Each warrant will have an exercise price of $1.10 per share and is exercisable immediately. The warrants will expire five years from the date of issuance. The shares of common stock and the accompanying warrants included in the units can only be purchased together in this offering but will be issued separately and will be immediately separable upon issuance. The offering is expected to close on or about March 29, 2019, subject to customary closing conditions.

The gross proceeds of the offering are expected to be $5.25 million, prior to deducting the underwriting discount and other estimated offering expenses.

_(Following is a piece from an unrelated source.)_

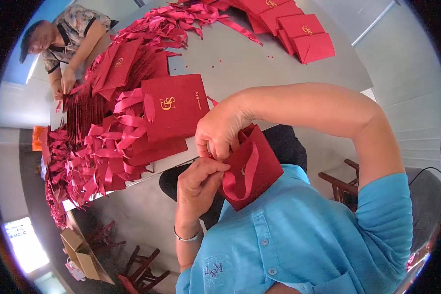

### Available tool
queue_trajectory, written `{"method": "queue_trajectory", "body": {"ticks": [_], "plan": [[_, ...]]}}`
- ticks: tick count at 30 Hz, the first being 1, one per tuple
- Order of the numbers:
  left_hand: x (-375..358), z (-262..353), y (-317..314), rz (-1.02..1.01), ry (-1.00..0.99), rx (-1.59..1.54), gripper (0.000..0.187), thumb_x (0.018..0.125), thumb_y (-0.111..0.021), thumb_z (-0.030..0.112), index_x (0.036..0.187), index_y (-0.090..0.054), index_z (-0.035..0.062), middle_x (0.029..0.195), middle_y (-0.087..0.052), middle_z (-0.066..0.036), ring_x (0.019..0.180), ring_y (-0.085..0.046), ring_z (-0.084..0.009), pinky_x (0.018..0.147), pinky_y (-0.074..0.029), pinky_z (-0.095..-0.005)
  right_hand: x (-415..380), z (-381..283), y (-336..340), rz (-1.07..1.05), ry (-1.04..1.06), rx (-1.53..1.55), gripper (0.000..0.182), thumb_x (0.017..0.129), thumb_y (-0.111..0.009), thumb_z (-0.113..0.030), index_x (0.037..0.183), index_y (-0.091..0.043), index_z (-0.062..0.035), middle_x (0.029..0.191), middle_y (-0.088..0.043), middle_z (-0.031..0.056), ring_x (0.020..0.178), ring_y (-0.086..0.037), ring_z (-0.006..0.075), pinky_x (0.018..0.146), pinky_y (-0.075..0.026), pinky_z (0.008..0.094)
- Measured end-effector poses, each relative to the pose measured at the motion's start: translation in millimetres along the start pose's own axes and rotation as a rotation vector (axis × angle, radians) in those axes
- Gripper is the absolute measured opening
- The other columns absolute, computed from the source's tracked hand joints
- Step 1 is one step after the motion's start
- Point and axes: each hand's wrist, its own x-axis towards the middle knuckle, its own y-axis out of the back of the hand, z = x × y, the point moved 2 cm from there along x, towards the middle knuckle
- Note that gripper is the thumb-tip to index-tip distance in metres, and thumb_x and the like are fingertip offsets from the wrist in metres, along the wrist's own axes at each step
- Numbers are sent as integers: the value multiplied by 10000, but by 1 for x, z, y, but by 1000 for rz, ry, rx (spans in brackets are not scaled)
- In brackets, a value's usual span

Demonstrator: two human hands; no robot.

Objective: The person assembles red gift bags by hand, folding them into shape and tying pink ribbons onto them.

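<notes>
A small red paper gift bag [263, 165] with a pink ribbon handle [250, 171] is held tilted in front of my chest. My left hand [201, 182], with a bracelet at the wrist, is closed in a pinch at the bag's top edge. My right hand [224, 126] reaches over from the other side, its fingers curled down at the bag's mouth and meeting the left fingertips. What lies between the fingertips is hidden. Just beyond my hands, a larger-looking red bag [174, 109] with a gold logo lies flat at the table's edge.
Piled red bags with ribbon handles [125, 137] cover the table's left side; finished-looking bags [306, 39] stand at its far end on the grey tabletop [245, 63]. A co-worker [76, 44] handles ribbon across the table. Wooden stools [142, 269] and a cardboard box [83, 255] stand below.
</notes>
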Motion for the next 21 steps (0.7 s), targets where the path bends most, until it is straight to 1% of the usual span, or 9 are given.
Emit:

Oppenheimer & Co. Inc. is acting as the sole underwriter for the offering. Roth Capital Partners, LLC and Maxim Group LLC are acting as financial advisors to the Company.

The Company intends to use the net proceeds of the offering to fund its planned clinical trials, preclinical programs, for other research and development activities and for general corporate purposes.

The securities described above are being offered pursuant to a prospectus supplement and an accompanying prospectus forming part of a shelf registration statement on Form S-3 (No. 333-219434) previously filed with and declared effective by the Securities and Exchange Commission (SEC). A final prospectus supplement and the accompanying prospectus relating to and describing the terms of the offering will be filed with the SEC and will be available on the SEC’s website at View Source Copies of the final prospectus supplement and the accompanying prospectus may be obtained, when available, from Oppenheimer & Co. Inc., Attention: Syndicate Prospectus Department, 85 Broad Street, 26th Floor, New York, New York 10004, by telephone at (212) 667-8055, or by email at [email protected].

This press release shall not constitute an offer to sell or the solicitation of an offer to buy any of the securities described herein, nor shall there be any sale of these securities in any state or jurisdiction in which such offer, solicitation or sale would be unlawful prior to registration or qualification under the securities laws of any such state or jurisdiction.